ProxyPass / https://myhost.domain/
ProxyPassReverse / https://myhost.domain/

---

It seems like using the following directives worked for many people, but doesnt seem to work for me

SSLProxyVerify none

SSLProxyCheckPeerName off

SSLProxyCheckPeerCN off

SSLProxyCheckPeerExpire off

Is there anything else i am missing.

Any help is appreciated.

Thanks, Raj

Answer 1

it has been a while, but we hit the same problem in the year 2022. Here is the setup and the problem:

Reverse proxy Apache 2.4 (Public facing) <---> Keycloak 17 (Internal, works only with https)

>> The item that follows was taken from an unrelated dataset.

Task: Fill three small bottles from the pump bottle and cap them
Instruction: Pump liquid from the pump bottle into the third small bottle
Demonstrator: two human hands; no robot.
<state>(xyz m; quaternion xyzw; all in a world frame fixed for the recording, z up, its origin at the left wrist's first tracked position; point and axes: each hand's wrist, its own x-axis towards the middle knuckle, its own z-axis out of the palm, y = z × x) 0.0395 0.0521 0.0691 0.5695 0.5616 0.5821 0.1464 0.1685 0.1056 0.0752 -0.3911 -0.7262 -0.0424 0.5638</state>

All of these are created as docker containers and since keycloak is designed to be only internally visible (behind the reverse proxy), we decided to go with a self-signed certificate. Keep in mind that the self-signed certificate is freshly created every time when the container is build.

Side note: Yes you can create self-signed certificates without a certificate authority (CA) file.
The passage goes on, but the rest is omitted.